During last week’s colossal drop of new products and features, Amazon announced a new whisper mode for its Alexa personal assistant. The feature is centred around the idea there are times of the day when you’re naturally quiet, such as early in the morning when your partner may still be sleeping, or during the evening when the children are asleep.
However, when others are catching some z’s you may still want to ask Alexa for an update on your commute, or to set an alarm for the morning, without waking fellow members of the household. So now, if you whisper your command at Alexa, she will whisper back in kind.
A week on, Amazon is explaining how the feature works, and it’s a lot more complex than it sounds. Amazon scientist Zeynab Raeesy says whispered speech is typically low energy and unvoiced, meaning it lacks the vibration in the vocal chords. That makes it much more difficult for a listening device like an Amazon Echo to pick up the sounds effectively.

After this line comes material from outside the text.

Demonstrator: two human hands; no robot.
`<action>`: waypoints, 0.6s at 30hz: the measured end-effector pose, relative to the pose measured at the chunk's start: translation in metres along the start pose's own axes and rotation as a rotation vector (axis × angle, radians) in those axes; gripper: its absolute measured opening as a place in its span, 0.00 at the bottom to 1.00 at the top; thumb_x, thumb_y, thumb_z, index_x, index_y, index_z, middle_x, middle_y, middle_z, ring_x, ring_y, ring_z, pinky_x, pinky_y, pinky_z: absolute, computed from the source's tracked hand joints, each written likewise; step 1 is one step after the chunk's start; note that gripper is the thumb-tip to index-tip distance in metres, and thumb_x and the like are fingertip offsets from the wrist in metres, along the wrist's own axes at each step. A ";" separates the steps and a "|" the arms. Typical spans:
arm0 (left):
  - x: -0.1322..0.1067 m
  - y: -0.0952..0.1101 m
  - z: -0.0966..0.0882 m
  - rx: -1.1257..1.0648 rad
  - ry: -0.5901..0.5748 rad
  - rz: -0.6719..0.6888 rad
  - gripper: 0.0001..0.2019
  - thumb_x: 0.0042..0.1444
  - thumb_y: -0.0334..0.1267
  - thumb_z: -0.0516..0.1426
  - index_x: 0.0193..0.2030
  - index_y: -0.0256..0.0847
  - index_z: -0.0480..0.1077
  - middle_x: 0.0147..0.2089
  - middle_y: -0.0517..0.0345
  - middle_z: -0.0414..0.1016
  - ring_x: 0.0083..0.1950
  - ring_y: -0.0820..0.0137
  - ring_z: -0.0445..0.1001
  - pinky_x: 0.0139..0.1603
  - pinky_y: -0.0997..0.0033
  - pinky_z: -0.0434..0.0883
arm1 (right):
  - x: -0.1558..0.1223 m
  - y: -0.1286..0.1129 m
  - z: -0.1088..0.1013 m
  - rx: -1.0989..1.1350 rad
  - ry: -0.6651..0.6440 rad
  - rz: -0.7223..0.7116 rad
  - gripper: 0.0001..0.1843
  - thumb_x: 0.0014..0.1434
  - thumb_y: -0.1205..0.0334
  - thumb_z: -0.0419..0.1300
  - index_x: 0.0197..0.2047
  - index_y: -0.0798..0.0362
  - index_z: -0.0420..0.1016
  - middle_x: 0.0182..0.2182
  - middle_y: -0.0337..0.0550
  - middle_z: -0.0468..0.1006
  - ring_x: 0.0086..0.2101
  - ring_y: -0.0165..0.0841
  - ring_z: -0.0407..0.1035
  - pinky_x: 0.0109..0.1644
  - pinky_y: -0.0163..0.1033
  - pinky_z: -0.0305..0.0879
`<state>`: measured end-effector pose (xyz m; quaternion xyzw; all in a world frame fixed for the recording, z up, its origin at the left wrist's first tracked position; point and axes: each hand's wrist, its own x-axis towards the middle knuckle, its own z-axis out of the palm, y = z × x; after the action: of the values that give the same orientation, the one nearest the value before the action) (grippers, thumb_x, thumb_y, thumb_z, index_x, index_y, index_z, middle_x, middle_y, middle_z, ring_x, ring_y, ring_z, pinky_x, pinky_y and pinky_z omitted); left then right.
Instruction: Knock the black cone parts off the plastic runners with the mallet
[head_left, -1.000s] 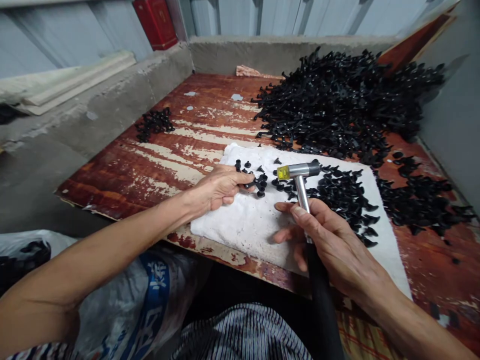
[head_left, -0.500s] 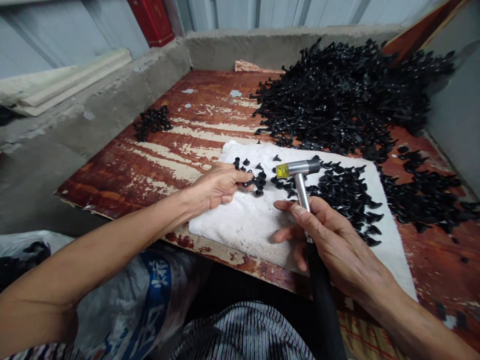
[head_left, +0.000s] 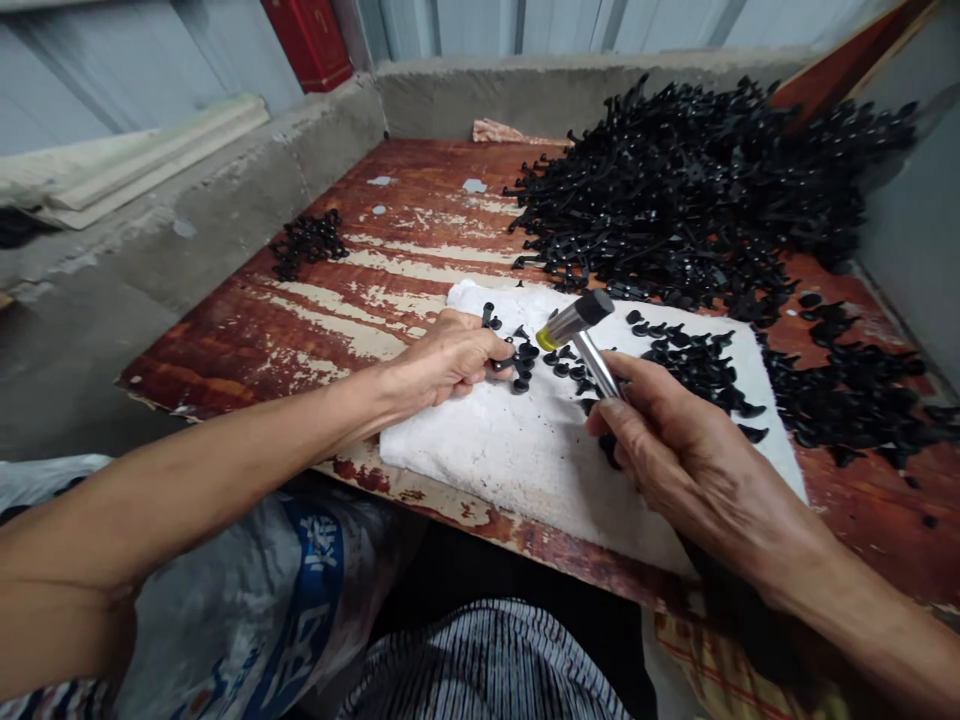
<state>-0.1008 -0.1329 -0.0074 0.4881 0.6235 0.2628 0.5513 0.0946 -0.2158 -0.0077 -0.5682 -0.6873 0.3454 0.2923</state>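
Observation:
My left hand (head_left: 466,357) is closed on a small black part (head_left: 504,363) at the left of a white cloth (head_left: 480,450). Fingers cover most of that part, so its full shape is hidden. My right hand (head_left: 667,430) grips a hammer (head_left: 574,318) with a metal head, a yellow face and a black face. The yellow face tilts down just right of my left hand, above several small black pieces (head_left: 561,368). More curved black pieces (head_left: 694,365) lie on the cloth beyond my right hand.
A large heap of black parts (head_left: 690,190) covers the table's back right. Loose black pieces (head_left: 847,385) lie right of the cloth, and a small pile (head_left: 309,243) sits at left on the worn red table (head_left: 300,330). A concrete ledge (head_left: 225,190) borders the table. White sacks (head_left: 225,600) stand below.
My right hand has tilted the hammer so its yellow face points lower and to the left, and its fingers have closed around the handle. My left hand has stayed nearly in place.

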 end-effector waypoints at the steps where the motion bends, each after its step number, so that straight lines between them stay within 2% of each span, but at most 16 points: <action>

Related: Which Amazon Echo should you buy
Raeesy says Amazon compared the performance of two different neural networks in order to to distinguish between words spoken normally and those whispered. They found a long short-term memory (LSTM) network performed better than multilayer perceptron (MLP) network
She wrote: “The models are trained on two categories of features. One is log filter-bank energies, a fairly direct representation of the speech signal that records the signal energies in different frequency ranges. The other is a set of features specifically engineered to exploit the signal differences between whispered and normal speech.
“We found that an LSTM network that doesn’t use handcrafted features performs as well as an MLP that does, indicating that LSTMs are capable of learning which signal attributes are most useful for whisper detection.”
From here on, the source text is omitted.